What is a Derivative? 

A derivative means a change. Geometrically it can be represented as a line with some steepness. Imagine climbing a mountain which is very steep and 500 meters high. Is it easier to climb? Definitely not! Suppose walking on the road for 500 meters. Which one would be easier? Walking on the road would be much easier than climbing a mountain.  

Of course, it is not about the distance because the distance is the same in both cases. The factor here is the steepness. Assume a person is climbing a mountain which is less steep and 500 meters high and another mountain which is much steeper and 450 meters high. He would find climbing a steeper mountain more difficult. The factor is not the height alone but the steepness. The steeper, the more difficult it will be to climb. The yellow lines in the below image represent the steepness of the mountains. 

How to find the steepness and derivative related to this. 

Slope 

A slope is a number that helps in finding not only the steepness but also the direction of the line. The slope of the mountains is calculated by finding the ratio of distance covered by going upwards to the distance covered by going across. 

In other words, it is the ratio between the vertical length and the horizontal length. By drawing vertical and horizontal lines a triangle is obtained. The value gives an idea of how much vertical distance is covered in comparison to the horizontal distance. When the ratio is higher, the mountain will be steeper. The slope is also found by measuring the angle. 

How to find the slope of a curve? This is where the concept of derivative and limit is used.

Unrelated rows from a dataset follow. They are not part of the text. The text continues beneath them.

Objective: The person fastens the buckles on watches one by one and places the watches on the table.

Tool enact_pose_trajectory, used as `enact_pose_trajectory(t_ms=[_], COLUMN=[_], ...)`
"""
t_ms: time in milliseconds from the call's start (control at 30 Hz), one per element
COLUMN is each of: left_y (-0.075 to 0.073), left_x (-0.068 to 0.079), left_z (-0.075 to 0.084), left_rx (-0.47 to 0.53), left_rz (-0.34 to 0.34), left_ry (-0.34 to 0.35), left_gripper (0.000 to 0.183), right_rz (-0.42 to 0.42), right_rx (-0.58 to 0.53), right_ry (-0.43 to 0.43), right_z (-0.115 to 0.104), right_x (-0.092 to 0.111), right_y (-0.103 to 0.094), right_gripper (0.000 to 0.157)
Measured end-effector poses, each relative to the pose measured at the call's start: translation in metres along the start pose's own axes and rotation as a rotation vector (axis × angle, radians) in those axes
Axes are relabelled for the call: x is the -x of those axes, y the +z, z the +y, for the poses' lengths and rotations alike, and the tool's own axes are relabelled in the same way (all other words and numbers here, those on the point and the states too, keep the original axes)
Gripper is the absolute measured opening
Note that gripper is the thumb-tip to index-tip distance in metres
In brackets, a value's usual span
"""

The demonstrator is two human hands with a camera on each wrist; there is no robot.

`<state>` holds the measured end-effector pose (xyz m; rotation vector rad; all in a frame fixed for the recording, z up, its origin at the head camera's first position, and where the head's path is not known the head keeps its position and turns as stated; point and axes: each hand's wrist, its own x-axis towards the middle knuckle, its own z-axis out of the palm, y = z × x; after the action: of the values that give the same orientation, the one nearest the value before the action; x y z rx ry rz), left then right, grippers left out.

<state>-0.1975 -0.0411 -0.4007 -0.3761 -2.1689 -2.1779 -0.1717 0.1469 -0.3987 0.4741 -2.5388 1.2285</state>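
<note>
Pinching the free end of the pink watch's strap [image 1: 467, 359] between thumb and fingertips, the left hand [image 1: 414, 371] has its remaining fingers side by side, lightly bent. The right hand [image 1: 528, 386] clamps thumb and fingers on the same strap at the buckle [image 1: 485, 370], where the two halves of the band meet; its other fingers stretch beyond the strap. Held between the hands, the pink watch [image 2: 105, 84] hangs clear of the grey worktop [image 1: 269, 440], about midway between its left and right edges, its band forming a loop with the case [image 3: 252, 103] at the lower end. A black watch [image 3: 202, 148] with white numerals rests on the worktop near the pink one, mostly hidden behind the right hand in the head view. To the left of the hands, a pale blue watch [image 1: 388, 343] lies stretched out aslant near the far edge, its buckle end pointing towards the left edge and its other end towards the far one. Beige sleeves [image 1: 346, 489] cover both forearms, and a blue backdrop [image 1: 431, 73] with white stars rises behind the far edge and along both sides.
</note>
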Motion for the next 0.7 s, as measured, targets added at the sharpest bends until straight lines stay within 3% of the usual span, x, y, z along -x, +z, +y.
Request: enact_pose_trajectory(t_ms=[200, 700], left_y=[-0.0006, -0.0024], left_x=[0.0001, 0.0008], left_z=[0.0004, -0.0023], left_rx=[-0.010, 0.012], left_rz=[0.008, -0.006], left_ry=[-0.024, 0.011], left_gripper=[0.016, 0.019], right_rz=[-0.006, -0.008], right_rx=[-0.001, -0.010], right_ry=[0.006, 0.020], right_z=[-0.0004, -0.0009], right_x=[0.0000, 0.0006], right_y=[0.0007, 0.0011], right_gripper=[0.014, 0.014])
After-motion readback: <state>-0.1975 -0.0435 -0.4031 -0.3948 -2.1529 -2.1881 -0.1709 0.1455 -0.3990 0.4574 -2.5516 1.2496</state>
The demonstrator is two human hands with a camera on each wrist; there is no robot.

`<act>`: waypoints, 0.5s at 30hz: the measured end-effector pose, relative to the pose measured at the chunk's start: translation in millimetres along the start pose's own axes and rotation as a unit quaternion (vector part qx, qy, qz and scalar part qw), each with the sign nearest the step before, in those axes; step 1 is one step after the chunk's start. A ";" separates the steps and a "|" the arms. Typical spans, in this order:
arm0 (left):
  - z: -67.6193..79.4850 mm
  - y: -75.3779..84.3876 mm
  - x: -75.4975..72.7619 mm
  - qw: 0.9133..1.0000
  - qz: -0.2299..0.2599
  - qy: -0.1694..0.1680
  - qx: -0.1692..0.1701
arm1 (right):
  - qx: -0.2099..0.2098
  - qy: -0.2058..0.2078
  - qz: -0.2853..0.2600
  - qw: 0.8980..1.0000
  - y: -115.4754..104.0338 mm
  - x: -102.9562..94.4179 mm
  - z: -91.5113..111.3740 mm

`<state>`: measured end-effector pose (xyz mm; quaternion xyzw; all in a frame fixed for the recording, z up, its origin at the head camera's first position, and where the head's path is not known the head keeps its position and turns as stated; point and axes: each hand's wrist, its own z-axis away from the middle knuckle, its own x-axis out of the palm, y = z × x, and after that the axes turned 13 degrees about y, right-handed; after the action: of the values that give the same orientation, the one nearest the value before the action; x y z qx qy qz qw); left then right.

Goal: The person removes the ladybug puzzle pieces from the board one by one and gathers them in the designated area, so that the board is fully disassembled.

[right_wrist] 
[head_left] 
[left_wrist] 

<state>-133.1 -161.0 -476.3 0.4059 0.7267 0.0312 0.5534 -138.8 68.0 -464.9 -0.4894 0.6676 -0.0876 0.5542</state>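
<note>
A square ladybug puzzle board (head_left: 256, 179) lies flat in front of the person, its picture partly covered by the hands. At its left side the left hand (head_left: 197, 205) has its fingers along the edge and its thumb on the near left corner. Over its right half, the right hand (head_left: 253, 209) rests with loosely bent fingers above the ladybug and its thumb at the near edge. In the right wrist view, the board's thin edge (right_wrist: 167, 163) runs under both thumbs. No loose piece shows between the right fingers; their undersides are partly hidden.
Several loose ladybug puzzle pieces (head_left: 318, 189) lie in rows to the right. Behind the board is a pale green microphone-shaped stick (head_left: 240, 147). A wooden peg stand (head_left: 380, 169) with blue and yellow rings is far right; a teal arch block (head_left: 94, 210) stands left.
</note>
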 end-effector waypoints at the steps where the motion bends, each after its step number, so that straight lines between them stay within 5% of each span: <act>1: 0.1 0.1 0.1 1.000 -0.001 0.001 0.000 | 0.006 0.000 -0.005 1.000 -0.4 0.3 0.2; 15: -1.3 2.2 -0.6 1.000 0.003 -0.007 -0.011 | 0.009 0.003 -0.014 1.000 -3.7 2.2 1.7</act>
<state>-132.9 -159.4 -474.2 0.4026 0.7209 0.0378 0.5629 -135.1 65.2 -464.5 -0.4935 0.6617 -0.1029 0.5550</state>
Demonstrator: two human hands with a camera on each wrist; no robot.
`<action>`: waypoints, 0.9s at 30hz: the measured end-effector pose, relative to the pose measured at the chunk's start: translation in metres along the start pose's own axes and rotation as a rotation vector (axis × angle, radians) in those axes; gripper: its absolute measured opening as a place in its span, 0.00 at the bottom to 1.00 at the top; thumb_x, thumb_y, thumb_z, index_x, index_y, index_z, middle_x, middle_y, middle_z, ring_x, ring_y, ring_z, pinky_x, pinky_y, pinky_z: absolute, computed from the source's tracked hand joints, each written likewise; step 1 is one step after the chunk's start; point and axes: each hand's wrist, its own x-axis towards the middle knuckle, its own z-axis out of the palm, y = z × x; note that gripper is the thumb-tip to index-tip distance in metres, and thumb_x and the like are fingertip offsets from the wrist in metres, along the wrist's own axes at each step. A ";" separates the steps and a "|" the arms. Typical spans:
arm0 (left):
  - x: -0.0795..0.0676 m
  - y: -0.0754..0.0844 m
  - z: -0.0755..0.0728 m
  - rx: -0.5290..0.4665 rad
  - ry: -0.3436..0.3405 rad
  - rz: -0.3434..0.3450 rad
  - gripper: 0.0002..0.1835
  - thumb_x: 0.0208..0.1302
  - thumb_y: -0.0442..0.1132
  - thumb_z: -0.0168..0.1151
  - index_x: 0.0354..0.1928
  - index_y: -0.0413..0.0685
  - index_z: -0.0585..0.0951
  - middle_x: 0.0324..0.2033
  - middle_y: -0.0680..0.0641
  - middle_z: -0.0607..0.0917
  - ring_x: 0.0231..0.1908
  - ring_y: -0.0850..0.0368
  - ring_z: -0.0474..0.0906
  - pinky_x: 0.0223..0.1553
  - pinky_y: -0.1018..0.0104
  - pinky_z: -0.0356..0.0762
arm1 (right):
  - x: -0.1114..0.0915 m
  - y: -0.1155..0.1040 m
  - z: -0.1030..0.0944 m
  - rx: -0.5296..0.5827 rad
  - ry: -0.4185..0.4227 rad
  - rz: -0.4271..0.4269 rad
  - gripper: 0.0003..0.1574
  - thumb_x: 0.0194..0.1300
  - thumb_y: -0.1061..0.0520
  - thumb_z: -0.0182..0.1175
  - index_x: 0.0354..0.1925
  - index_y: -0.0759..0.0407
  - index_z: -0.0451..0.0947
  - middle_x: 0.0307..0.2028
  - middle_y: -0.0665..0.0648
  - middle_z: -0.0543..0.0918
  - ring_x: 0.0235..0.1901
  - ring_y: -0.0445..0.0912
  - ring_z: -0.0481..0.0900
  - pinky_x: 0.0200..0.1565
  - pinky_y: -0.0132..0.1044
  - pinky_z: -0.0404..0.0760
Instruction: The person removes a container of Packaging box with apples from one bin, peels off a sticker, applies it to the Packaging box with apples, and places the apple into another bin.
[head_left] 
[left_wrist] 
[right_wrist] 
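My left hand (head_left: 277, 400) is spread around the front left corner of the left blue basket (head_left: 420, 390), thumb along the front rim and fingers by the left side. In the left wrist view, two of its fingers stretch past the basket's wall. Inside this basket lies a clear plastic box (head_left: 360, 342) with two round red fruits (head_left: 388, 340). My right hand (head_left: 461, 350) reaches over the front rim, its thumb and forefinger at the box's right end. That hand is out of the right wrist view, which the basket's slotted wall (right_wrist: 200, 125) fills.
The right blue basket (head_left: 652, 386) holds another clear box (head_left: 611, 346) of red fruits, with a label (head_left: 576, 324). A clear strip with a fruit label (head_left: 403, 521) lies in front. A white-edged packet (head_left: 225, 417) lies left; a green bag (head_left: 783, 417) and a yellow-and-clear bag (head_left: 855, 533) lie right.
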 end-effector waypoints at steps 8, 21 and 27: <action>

A curve is represented algebraically as a function with two varying values. 

In the graph above, x values are given on the horizontal line and y=f(x) values on the vertical line. In a function, giving the input value as x, the result will be f(x)=y. 

Write the elements in an ordered pair (x,y). This can be plotted in a graph. The variable y depends on x. As x keeps varying, y also keeps varying. Suppose that the value of x changes from an initial point x₀  to x₀+Δx which is a point at an infinitesimal distance from x. This means that adding Δx to x gives a value that is closer to x. Then f(x)=y  also changes from the initial point f(x₀)=y₀ to f(x₀)+f(x₀+Δx)=y₀+Δy, which is at an infinitesimal distance from x₀. 

The ratio $\frac{\Delta y}{\Delta x}$shows how fast y is changing when compared to x. Take a curve. Plot a a point P on the curve.

The slope at point P is nothing but the ratio $\frac{\Delta y}{\Delta x}$.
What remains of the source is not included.